Exercise objective: A single number is the whole answer: the tally of lines in the data below that include the word "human".

Given data:
┄┄┄┄┄┄

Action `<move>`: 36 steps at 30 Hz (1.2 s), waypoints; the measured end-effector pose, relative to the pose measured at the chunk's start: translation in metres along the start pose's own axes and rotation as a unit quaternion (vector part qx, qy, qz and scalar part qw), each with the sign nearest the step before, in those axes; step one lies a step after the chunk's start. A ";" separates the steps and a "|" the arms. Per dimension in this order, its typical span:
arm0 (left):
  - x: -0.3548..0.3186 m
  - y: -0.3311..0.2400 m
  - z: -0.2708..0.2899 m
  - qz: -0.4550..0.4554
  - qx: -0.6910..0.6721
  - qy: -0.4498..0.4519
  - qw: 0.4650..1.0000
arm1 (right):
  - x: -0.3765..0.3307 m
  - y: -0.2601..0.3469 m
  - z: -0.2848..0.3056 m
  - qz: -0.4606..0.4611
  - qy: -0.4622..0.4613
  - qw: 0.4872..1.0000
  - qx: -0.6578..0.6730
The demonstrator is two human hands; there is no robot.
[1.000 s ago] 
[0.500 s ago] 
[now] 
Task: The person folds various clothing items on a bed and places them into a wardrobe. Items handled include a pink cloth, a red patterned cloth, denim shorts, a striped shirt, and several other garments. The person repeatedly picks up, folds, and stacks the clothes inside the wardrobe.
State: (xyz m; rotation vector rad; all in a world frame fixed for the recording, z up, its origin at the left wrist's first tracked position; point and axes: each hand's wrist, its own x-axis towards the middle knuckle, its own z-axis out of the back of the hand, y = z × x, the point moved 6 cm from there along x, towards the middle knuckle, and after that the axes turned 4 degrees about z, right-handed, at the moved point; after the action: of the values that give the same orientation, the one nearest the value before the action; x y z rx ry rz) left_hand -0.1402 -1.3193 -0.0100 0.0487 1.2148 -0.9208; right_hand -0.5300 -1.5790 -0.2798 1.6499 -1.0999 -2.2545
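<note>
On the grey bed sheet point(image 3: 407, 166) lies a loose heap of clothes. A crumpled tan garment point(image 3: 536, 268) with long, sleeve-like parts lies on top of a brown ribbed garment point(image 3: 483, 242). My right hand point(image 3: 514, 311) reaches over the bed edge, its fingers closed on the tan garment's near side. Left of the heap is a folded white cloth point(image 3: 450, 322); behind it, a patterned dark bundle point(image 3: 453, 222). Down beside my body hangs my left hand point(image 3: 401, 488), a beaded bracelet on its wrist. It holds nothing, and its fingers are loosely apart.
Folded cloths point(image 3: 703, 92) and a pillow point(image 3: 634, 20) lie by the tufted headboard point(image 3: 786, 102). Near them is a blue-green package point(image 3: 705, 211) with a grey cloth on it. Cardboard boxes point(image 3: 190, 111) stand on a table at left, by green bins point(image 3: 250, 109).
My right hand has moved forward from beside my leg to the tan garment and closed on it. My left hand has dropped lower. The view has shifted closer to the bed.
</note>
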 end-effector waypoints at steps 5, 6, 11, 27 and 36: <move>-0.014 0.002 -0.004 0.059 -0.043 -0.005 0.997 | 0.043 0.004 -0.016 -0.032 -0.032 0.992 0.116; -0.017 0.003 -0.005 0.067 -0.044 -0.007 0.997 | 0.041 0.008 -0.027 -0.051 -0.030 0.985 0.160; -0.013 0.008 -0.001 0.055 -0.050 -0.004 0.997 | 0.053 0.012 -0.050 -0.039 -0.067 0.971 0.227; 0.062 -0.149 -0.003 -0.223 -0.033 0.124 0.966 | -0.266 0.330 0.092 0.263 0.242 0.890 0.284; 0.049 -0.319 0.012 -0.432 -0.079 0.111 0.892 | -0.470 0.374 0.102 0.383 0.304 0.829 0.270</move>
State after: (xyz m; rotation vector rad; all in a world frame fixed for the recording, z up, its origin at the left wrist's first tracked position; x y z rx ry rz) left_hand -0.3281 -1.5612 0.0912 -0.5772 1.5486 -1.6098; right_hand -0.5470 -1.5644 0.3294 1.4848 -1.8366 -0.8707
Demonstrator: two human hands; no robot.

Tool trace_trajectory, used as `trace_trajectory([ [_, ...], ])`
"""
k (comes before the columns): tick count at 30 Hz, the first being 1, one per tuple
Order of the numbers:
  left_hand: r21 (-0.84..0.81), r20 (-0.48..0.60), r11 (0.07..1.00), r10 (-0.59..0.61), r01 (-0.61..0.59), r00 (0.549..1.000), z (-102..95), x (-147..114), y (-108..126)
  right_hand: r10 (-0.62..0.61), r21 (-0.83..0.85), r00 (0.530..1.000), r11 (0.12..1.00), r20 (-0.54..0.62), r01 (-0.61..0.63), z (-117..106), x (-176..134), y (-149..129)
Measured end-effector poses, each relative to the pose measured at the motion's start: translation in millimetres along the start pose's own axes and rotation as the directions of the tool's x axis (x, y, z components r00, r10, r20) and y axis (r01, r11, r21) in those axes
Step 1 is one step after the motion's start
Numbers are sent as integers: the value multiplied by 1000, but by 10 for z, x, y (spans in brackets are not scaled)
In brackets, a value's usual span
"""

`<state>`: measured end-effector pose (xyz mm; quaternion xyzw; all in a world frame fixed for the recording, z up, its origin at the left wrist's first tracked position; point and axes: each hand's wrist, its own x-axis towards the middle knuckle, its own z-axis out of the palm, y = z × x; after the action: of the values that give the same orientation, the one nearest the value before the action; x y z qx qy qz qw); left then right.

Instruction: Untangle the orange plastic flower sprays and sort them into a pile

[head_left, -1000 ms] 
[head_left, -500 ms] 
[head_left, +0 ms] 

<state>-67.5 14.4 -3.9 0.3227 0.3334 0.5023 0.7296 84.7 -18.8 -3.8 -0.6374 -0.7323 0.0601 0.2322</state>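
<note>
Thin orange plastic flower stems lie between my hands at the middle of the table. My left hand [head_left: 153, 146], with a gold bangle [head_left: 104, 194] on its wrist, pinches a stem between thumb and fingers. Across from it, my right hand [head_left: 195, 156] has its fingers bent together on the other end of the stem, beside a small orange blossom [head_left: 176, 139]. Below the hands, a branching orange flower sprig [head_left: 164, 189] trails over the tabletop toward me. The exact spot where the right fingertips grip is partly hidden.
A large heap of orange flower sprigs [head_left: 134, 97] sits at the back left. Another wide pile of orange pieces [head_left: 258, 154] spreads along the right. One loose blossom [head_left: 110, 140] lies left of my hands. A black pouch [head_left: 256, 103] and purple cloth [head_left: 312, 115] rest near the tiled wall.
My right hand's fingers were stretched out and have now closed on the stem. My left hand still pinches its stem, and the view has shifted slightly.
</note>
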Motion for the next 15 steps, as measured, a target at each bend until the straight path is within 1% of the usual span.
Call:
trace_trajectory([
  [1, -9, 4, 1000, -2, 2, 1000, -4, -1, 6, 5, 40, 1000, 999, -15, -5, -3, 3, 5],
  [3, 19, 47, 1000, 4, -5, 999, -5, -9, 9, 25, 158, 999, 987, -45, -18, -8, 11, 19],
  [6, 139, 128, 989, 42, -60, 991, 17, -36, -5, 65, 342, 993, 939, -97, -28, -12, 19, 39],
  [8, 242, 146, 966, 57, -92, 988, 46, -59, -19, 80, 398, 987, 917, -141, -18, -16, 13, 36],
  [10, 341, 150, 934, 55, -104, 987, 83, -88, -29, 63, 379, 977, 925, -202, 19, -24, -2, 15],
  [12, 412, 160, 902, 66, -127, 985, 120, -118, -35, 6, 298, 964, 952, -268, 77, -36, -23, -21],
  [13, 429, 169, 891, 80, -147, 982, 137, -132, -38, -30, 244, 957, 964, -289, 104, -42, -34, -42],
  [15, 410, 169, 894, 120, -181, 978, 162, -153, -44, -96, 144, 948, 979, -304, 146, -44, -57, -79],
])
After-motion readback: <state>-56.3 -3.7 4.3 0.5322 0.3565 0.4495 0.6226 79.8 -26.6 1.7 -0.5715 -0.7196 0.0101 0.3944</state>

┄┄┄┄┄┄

Your response: 2